TO DO
Set down every entry once more, character for character.

GIVEN DATA
━━━━━━━━━━━━━━━━━━━━━━━━━━━━━━
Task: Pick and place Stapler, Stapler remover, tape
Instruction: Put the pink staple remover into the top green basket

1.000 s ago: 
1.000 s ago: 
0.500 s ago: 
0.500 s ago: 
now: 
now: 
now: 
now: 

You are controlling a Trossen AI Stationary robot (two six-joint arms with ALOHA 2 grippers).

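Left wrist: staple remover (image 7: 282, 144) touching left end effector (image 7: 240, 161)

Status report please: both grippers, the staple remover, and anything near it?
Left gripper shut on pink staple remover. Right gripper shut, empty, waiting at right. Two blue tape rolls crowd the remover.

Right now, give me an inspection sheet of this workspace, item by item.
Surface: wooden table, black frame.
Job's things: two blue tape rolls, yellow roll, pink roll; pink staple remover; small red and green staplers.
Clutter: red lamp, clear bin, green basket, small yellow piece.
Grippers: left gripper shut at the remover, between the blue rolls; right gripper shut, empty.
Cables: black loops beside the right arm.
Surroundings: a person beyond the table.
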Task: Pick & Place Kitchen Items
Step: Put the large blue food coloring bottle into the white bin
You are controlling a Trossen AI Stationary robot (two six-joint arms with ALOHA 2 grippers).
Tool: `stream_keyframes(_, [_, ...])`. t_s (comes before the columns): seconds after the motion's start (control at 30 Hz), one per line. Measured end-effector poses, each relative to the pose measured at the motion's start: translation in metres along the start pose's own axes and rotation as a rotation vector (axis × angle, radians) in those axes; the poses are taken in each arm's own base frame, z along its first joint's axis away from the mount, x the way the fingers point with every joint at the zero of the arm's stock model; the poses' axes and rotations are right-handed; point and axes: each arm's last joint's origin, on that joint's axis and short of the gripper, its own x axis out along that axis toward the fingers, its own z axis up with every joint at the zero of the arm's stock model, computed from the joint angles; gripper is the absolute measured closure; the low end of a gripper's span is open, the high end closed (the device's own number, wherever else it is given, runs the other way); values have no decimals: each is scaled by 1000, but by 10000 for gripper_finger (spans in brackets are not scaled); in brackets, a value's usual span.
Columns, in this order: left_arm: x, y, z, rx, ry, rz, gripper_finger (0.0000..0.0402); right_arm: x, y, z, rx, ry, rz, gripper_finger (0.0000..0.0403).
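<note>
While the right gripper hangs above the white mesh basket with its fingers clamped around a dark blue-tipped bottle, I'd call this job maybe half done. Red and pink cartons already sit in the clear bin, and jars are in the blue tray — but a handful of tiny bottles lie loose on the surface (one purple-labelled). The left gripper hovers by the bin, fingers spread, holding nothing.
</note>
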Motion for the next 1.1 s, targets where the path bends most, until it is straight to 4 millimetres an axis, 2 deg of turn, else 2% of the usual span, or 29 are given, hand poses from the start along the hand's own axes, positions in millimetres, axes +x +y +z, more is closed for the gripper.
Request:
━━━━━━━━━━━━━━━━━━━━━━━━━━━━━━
PROBLEM SOLUTION
Task: Pick and place Stapler, Stapler remover, tape
Instruction: Put the pink staple remover into the top green basket

1.000 s ago: 
1.000 s ago: 
0.500 s ago: 
0.500 s ago: 
now: 
now: 
now: 
now: 

You are controlling a Trossen AI Stationary robot (two six-joint arms with ALOHA 2 grippers).

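Left wrist: staple remover (image 7: 282, 144) touching left end effector (image 7: 240, 161)

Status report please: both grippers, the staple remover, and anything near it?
Left gripper shut on pink staple remover. Right gripper shut, empty, waiting at right. Two blue tape rolls crowd the remover.

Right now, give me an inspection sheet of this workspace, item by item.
Surface: wooden table, black frame.
Job's things: two blue tape rolls, yellow roll, pink roll; pink staple remover; small red and green staplers.
Clutter: red lamp, clear bin, green basket, small yellow piece.
Grippers: left gripper shut at the remover, between the blue rolls; right gripper shut, empty.
Cables: black loops beside the right arm.
Surroundings: a person beyond the table.
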Task: Pick & Place Kitchen Items
Step: Put the large blue food coloring bottle into the white bin
You are controlling a Trossen AI Stationary robot (two six-joint arms with ALOHA 2 grippers).
Tool: `stream_keyframes(_, [_, ...])`. t_s (comes before the columns): seconds after the motion's start (control at 30 Hz), one per line. Measured end-effector poses, each relative to the pose measured at the motion's start: translation in metres along the start pose's own axes and rotation as a rotation vector (axis × angle, radians) in those axes; the poses are taken in each arm's own base frame, z along its first joint's axis away from the mount, x the way the fingers point with every joint at the zero of the arm's stock model; the poses' axes and rotations are right-handed; point and axes: each arm's last joint's origin, on that joint's axis and short of the gripper, its own x axis out along that axis toward the fingers, its own z axis up with every joint at the zero of the arm's stock model, computed from the joint angles; gripper is the absolute measured closure; the low end of a gripper's span is open, the high end closed (the device's own number, wherever else it is given, runs the other way); values have no decimals: each is scaled by 1000, but by 10000 for gripper_finger (spans in brackets are not scaled); in brackets, a value's usual span.
Columns, in this order: left_arm: x, y, z, rx, ry, rz, gripper_finger (0.0000..0.0402); right_arm: x, y, z, rx, ry, rz, gripper_finger (0.0000..0.0403).
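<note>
While the right gripper hangs above the white mesh basket with its fingers clamped around a dark blue-tipped bottle, I'd call this job maybe half done. Red and pink cartons already sit in the clear bin, and jars are in the blue tray — but a handful of tiny bottles lie loose on the surface (one purple-labelled). The left gripper hovers by the bin, fingers spread, holding nothing.
</note>
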Motion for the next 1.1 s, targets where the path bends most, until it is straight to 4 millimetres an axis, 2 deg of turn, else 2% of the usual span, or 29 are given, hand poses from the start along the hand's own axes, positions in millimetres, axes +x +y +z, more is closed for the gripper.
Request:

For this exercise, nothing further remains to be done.